** Opening DATA BLOCK block **
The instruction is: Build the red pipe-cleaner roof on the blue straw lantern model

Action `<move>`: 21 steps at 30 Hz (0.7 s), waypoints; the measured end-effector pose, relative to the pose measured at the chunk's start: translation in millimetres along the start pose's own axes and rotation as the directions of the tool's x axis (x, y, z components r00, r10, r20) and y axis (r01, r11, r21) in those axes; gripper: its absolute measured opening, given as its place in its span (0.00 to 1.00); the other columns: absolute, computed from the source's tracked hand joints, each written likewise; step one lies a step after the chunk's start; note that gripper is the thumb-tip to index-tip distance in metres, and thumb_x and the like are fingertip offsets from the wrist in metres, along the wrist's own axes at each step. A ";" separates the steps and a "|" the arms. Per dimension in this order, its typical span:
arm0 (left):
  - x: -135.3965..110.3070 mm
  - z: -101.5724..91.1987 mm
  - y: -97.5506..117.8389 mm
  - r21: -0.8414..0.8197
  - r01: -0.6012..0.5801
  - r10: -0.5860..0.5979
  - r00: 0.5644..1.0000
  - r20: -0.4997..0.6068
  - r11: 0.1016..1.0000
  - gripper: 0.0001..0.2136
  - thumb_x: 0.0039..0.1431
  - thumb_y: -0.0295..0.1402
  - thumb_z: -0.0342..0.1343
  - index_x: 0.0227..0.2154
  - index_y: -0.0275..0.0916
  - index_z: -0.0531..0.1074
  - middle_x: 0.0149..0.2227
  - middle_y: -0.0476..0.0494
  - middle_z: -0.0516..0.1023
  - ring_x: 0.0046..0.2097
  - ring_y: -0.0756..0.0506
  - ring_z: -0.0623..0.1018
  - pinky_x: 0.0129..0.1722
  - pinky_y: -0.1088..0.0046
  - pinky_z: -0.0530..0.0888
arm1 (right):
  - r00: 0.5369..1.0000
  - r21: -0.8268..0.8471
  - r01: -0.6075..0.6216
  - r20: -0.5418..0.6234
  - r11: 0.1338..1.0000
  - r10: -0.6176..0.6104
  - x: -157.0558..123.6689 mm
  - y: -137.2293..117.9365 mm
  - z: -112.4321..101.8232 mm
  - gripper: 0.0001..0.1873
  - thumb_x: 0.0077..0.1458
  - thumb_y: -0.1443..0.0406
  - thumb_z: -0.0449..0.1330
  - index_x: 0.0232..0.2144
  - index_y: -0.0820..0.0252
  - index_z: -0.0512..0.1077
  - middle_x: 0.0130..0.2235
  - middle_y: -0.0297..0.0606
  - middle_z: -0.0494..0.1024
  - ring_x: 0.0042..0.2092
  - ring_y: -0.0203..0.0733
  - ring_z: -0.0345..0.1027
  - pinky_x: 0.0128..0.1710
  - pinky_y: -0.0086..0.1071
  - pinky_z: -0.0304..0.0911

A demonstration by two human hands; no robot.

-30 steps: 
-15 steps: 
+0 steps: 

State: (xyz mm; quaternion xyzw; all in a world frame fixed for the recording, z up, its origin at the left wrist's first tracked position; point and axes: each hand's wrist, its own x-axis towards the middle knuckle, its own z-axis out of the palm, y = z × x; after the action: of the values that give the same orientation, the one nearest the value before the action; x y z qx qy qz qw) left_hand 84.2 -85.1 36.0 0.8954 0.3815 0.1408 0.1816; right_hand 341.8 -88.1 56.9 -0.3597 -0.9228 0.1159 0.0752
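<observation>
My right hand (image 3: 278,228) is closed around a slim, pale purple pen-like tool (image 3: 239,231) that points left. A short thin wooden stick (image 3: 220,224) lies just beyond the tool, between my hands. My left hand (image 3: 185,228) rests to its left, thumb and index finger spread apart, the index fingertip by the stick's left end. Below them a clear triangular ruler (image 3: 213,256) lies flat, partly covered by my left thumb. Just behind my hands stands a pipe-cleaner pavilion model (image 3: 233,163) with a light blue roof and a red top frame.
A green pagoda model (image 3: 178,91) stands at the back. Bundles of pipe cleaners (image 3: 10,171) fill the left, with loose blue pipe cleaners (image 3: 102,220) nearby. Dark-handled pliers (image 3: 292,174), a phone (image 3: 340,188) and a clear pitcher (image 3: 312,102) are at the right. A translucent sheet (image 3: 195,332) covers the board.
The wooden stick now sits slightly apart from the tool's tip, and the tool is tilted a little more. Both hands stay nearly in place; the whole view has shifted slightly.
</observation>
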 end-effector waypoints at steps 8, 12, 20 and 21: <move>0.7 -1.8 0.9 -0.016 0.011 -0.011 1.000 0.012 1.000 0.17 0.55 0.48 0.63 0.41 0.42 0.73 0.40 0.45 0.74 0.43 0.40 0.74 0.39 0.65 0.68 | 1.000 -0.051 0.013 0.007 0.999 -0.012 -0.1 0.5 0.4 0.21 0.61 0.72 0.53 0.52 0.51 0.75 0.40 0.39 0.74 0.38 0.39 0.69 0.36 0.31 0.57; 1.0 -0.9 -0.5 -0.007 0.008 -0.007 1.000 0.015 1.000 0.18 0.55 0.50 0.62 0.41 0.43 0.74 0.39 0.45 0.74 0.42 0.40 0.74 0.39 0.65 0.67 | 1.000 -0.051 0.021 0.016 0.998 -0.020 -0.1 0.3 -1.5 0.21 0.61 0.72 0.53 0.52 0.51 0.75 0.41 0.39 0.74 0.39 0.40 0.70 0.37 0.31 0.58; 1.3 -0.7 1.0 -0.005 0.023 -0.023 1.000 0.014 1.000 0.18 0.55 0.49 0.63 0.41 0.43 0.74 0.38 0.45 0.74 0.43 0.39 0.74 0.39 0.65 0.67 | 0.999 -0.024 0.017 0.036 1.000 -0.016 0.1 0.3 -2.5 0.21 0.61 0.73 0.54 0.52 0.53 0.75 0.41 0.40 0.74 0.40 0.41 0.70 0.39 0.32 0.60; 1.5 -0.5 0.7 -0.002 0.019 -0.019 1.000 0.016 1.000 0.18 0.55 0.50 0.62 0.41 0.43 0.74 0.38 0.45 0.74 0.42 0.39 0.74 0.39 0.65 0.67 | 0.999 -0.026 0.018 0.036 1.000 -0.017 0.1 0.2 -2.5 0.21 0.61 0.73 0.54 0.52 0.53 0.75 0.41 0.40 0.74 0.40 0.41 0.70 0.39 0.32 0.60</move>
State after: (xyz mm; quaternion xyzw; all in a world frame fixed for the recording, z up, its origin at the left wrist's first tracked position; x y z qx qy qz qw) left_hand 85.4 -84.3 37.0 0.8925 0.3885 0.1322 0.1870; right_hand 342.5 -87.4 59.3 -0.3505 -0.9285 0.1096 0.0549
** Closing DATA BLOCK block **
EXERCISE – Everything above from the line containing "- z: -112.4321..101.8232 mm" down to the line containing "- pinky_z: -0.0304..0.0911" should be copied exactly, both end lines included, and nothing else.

EXERCISE RESULT –
  - z: -112.4321..101.8232 mm
  - gripper: 0.0001..0.1873
  - thumb_x: 0.0077..0.1458
  - thumb_y: -0.1443..0.0406
  - thumb_z: -0.0449..0.1330
  - index_x: 0.0232..0.2144
  - index_y: -0.0820..0.0252
  - index_z: -0.0512..0.1077
  - middle_x: 0.0130..0.2235
  - middle_y: -0.0297..0.0606
  - middle_z: -0.0494..0.1024
  - ring_x: 0.0042..0.2092
  - ring_y: -0.0203..0.0733
  - ring_z: -0.0345..0.1027
  - pinky_x: 0.0128..0.1710
  - pinky_y: -0.0086..0.1071
  - pinky_z: -0.0304..0.0911

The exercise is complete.